According to Imagen's paper, Imagen depends critically on classifier-free guidance for effective text conditioning.

Large Guidance Weight Samplers

Classifier-Free Guidance is a very powerful way to improve the caption alignment of generated images, but it has been previously observed that extremely high guidance weights damage fidelity by yielding saturated and unnatural images.

The Imagen authors investigate this phenomenon and find that it arises from a train-test mismatch. In particular, the pixel values for the training data are scaled to the range [-1, 1], but high guidance weights cause the network outputs to exceed these bounds at given timestep. To make matters worse, since the same model is iteratively applied to its own output during diffusion, this effect compounds as the diffusion process proceeds, leading even potentially to divergence.

High guidance weights are found to be crucial for achieving State-of-the-Art image quality, so avoiding the problem by simply using lower guidance weights is not an option. Instead, the authors address the problem by devising two methods to threshold pixel values - static thresholding and dynamic thresholding. These methods address the train-test mismatch noted above and dynamic thresholding in particular is found to be critical to Imagen's performance.

Static Thresholding

In static thresholding, the pixel values at each timestep are simply clipped to the range [-1, 1]. This process can be visualized in the example below.

For the sale of example, let our pixel values be normally distributed. Applying static thresholding to these values means that any distribution weight that it outside of the pixel bounds (light red area) is pushed onto -1 for negative values and 1 for positive values. As we can see, as the variance of the distribution grows, the probability of being at an extreme value grows.

0:00
/
Visualization of static thresholding. Distribution weight outside of the pixel bounds are pushed onto the pixel value extrema.

While this has some mitigating effect, images are unsurprisingly still oversaturated and less detailed as the guidance weight is increased. Therefore, the authors devised a better method of thresholding - dynamic thresholding.

Dynamic Thresholding

With dynamic thresholding, a certain percentile absolute pixel value is chosen. At each timestep, if that percentile value s exceeds 1, then the pixel values are thresholded to [-s, s] and divided by s. This process can be visualized in the below video:

0:00
/
Visualization of dynamic thresholding. The distribution has a "gravitational pull" back towards 0, affecting all pixels and not just saturated ones.

Dynamic thresholding has the effect of bringing all pixel values back to the range [-1, 1], but operating on all pixels and not just those at the extreme. There is a "gravitational pull" back to 0 which balances the potential for divergence under an iteratively applied model.

The authors find that this method leads to much better photorealism and alignment, especially for large guidance weights.

Comparison

Below are several images depicting the effects of increasing the guidance weight for three models - one that is not thresholded, one that is statically thresholded, and one that is dynamically thresholded. Two distinct points ("pt1" and "pt2") are shown for each model and are the same between models. For each model and each point, several images are shown corresponding to different guidance weights (the only change).
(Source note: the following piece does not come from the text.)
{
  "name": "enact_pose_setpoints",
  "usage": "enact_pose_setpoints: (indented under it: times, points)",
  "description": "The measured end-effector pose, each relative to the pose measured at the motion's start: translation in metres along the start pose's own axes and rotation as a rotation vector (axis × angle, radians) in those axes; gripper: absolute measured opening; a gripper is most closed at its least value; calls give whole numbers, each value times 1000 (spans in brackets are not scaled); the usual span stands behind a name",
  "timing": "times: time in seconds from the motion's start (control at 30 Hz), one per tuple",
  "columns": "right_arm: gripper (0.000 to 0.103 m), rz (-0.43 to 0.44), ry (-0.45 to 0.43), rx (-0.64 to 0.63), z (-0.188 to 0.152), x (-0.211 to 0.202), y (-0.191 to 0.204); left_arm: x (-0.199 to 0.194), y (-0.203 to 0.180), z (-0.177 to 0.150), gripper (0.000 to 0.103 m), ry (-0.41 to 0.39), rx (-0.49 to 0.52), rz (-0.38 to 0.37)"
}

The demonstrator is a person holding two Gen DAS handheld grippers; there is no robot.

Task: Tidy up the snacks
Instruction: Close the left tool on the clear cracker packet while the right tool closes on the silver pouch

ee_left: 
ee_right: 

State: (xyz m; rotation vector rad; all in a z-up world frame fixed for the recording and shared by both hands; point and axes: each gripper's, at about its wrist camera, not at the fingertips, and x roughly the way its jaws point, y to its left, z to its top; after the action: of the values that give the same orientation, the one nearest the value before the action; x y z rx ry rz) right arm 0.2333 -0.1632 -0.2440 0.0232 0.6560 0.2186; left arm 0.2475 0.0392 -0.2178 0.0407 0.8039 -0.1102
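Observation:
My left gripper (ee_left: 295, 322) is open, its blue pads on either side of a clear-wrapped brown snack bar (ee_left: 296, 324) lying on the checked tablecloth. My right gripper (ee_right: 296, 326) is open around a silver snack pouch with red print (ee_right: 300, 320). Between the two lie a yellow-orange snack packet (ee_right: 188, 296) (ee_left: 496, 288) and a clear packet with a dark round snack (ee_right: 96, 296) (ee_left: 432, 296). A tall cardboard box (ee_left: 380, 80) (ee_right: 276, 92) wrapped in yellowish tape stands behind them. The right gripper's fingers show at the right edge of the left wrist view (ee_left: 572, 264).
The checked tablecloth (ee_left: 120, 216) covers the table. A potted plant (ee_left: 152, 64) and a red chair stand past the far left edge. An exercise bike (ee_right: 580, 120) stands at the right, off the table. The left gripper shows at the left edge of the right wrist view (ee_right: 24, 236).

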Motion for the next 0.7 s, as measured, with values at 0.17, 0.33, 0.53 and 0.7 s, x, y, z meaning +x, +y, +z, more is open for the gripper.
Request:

As the guidance weight is turned up (down each column), differences in quality can be observed based on thresholding method. (adapted from source)

As we can see, static thresholding improves performance, at least yielding reasonable images for high guidance weights (even if saturated), unlike the unthresholded images which are almost completely black. Dynamic thresholding significantly improves performance, yielding reasonable and unsaturated images even to high guidance weights. While static and dynamic thresholding yield similar results at low guidance weights, differences in image saturation become more apparent at high guidance weights. These differences are especially evident when comparing the left columns of the two methods.

Super-Resolution Models

Recall that image generator Diffusion Model (or "base model") outputs 64x64 images. Imagen uses two conditional diffusion models to bring the image up to 1024x1024 resolution. Let's inspect these models now.

Small-to-Medium Architecture

The Small-to-Medium (STM) super-resolution model "takes in" (is conditioned on) the 64x64 image generated by the base model and super-resolves it to a 256x256 image. The STM model is yet another diffusion model, and is also conditioned on the caption encoding in addition to the low-resolution image. Cross-attention is implemented similarly to the base model.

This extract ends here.